Chatting/texting on a phone or computer on topics unrelated to your research is seriously discouraged when you are working in the lab. Such activity apparently represents a serious distraction from one's work, especially when one has to be extremely focused while working on delicate samples or carrying out complex measurements. In our past experience, it led to a huge number samples broken in the middle of the fabrication process, a number of experimental blunders, and lots of wasted time for some of our students addicted to texting.
No listening to music in earphones is the lab. This is a safety violation, as it is a serious distracting factor. In addition, it is known to accelerate hearing loss, especially later in life.
No wearing flip-flops or sandals in the lab. It's a safety violation. In the lab, one should wear shoes with a fully covered top.
No eating in the lab. It's a safety violation. For a snack or coffee break, please use the common area reading room outside of our lab.
Wash hands thoroughly before and after working with any samples, even when you use gloves.
Chemical waste containers for used solvents must be maintained under each fume hood (in the satellite accumulation area). The container must be labeled "Used solvents (include a list of solvents dumped there)". The container can be either a used amber glass bottle of appropriate size or REHS-issued special container (the white plastic bottles for acids and other harsh chemicals). The container MUST NOT be tightly closed. A dedicated funnel must be sitting in the mouth of the container or nearby. The funnel must also be labeled "For dirty solvents only", it must not be used for other purposes.

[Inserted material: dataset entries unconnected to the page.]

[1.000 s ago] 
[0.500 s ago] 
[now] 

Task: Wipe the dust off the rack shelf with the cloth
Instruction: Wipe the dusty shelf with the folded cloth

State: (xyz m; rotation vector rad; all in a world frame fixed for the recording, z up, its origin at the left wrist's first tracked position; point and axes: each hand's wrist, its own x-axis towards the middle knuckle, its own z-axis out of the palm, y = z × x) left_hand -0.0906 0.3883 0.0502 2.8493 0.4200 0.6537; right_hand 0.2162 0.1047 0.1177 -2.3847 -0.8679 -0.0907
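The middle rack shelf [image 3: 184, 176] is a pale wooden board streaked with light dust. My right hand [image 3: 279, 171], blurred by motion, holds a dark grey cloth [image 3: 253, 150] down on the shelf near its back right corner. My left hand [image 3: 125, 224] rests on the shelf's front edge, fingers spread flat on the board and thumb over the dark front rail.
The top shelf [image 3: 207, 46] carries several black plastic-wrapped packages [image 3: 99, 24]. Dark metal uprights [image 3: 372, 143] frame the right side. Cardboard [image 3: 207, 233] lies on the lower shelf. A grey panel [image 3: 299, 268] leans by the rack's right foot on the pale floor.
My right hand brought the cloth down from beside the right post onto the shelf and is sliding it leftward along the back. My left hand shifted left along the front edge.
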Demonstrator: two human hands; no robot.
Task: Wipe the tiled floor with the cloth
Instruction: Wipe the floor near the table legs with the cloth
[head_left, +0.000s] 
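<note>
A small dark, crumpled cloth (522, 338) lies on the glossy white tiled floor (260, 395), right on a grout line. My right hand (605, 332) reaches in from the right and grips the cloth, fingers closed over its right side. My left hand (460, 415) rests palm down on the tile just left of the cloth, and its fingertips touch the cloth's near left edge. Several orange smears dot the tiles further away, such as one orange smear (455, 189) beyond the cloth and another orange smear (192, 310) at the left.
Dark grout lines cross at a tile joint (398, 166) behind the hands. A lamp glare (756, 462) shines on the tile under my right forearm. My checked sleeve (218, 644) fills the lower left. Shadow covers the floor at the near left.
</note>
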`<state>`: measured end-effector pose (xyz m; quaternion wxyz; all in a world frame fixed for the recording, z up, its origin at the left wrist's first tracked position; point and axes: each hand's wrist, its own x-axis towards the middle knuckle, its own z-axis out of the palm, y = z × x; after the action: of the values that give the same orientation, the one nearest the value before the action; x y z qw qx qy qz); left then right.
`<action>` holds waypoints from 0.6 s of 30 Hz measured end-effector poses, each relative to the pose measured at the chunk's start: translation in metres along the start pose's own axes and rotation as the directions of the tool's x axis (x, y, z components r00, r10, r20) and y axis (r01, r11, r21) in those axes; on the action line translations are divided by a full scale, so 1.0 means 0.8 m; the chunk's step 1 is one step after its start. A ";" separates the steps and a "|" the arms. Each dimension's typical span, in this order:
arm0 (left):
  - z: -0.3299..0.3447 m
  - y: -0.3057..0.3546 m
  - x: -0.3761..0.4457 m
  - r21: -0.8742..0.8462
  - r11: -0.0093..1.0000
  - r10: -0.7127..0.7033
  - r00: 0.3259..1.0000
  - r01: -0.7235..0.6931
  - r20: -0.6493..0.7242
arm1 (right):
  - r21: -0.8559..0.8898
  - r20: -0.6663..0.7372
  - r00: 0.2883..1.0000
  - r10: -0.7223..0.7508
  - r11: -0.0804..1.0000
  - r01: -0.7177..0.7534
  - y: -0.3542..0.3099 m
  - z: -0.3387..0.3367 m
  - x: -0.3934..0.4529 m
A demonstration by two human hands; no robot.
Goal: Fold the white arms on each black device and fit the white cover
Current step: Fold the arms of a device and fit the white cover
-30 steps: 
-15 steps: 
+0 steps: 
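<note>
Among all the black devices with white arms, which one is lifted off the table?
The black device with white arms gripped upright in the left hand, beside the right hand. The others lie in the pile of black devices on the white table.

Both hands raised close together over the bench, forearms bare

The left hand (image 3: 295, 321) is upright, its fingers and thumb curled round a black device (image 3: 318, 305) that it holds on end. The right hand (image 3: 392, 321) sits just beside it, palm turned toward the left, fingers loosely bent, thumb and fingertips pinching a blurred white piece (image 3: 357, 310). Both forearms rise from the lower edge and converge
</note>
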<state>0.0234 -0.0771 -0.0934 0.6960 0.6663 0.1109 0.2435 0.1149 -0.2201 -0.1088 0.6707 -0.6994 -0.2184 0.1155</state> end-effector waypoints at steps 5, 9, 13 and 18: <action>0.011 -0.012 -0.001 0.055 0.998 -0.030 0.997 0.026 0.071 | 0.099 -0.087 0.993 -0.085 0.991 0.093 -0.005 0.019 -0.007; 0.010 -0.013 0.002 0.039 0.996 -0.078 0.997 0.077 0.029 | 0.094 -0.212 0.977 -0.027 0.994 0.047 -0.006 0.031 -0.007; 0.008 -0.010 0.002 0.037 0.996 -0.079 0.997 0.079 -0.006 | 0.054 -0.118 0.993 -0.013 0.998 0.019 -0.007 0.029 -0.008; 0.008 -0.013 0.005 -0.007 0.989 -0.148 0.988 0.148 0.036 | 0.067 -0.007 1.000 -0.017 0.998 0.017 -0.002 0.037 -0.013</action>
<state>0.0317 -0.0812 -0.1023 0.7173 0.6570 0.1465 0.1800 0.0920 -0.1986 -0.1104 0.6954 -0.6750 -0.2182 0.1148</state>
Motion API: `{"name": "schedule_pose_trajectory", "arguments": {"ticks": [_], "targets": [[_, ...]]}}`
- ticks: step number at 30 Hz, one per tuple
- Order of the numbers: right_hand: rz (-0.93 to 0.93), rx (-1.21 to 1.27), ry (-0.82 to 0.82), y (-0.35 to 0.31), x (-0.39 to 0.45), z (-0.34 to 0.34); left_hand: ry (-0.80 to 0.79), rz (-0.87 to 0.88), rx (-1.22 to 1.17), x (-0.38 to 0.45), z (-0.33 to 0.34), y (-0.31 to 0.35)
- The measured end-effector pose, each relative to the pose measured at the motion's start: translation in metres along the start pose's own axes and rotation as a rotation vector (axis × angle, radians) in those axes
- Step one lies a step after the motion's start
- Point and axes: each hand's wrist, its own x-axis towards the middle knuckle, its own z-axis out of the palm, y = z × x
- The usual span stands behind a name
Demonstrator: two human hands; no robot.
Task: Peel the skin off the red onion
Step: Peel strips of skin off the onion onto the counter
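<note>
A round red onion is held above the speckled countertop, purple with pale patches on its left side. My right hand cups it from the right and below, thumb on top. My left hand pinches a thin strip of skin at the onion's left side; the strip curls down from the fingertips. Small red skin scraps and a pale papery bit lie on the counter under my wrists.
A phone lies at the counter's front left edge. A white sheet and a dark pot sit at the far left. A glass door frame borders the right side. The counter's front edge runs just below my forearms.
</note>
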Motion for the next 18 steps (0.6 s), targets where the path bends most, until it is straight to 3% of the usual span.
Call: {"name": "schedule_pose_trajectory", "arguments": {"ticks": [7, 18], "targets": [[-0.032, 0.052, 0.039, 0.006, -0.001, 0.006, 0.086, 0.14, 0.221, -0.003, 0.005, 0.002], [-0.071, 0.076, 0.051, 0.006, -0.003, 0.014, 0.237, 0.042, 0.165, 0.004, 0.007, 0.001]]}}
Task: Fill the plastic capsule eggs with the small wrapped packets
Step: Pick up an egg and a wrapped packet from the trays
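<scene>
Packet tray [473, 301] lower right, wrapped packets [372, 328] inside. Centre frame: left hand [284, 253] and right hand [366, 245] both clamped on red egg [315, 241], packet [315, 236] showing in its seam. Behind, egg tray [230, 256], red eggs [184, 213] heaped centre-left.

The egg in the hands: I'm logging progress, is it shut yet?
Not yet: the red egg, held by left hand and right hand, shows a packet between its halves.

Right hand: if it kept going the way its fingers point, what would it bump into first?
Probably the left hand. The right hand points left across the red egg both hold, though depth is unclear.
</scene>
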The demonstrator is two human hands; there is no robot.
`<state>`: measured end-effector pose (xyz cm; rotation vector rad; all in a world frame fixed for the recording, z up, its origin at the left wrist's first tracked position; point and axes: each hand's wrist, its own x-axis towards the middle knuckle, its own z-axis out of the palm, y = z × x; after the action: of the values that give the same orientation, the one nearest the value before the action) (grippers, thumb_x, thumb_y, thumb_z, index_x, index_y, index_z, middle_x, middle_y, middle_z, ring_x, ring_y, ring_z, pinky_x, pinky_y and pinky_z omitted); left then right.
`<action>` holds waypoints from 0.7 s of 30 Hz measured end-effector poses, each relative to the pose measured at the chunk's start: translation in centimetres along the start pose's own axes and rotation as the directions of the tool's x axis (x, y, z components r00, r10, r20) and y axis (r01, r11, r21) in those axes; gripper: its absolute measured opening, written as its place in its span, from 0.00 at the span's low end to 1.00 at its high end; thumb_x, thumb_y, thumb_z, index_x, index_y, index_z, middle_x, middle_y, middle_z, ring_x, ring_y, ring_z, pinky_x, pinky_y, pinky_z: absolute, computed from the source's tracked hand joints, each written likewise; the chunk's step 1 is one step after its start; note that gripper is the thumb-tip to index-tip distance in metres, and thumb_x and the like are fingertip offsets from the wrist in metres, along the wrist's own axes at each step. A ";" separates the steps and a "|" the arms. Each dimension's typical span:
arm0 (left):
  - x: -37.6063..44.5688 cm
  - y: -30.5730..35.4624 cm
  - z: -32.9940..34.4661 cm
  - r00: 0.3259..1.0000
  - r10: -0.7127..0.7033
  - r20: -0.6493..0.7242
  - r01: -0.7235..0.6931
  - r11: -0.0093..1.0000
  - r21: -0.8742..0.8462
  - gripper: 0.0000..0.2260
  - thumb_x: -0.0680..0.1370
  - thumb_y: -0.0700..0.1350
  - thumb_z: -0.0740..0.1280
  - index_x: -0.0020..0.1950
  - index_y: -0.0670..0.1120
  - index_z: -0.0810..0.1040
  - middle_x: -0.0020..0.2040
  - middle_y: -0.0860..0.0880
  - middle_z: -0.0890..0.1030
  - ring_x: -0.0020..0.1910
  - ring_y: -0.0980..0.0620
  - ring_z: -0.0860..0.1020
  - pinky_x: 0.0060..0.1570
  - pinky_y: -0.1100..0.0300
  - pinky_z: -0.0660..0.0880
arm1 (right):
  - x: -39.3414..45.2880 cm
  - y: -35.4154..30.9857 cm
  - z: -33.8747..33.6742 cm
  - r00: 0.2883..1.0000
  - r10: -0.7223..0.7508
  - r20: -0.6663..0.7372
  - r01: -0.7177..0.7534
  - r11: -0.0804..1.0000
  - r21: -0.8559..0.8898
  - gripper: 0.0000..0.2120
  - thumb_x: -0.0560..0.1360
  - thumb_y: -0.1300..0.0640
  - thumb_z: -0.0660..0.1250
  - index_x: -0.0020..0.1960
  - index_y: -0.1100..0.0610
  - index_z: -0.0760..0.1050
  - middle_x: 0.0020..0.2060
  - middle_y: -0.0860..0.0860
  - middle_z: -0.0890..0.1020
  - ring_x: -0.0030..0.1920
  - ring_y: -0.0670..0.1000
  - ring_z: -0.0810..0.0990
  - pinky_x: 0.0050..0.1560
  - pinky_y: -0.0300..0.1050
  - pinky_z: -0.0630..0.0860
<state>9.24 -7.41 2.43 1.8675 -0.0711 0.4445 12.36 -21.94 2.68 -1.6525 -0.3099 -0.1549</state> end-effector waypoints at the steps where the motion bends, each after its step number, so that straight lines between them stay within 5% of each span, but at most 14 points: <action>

Used tissues, paper towels, gloves, etc used for cleaning parts with solvents have to be collected from the grey bin under the hood and placed in designated plastic bags on a regular basis (at least once a week). The bags have to be placed away in a trash bin or other designated bin. No chemicals, other that materials exposed to simple non-hazardous solvents (acetone, propanol, ethanol, etc) can be placed in these trash bins.
If you need to work with more dangerous chemicals (acids, etc), first discuss it with the Professor, even if you had prior experience working with such chemicals; second, make sure to dispose such used chemicals only in compatible containers (such as REHS issued white plastic bottles) with appropriate label (sitting under the hood in 286); third, watch for the amount of the waste in the bottle and arrange REHS pickup timely. Waste pick up can be ordered online by filling this form: https://halflife.rutgers.edu/forms/hazwaste.php
The last person leaving for the day is responsible for (a) checking around the labs for basic safety, and (b) locking all the lab doors. Checking for safety includes EGW (electricity, gas, water). "Electricity" includes power devices like furnaces or hotplates that have to be turned off, unless an overnight experiment is performed, ceiling lights, desk lamps, microscope lights, etc. "Gas" includes compressed gas cylinders (make sure the valves are closed, unless it needs to be open for an overnight experiment). "Water" includes any cooling water for equipment such as an electromagnet, a closed-cycle cryostat, etc. All these should be shut off, unless an overnight experiment is performed. If unsure, ask a more senior lab member. It is advised that you know cell phone numbers of your team mates and your Professor in case there is nobody in the building to ask or consult with.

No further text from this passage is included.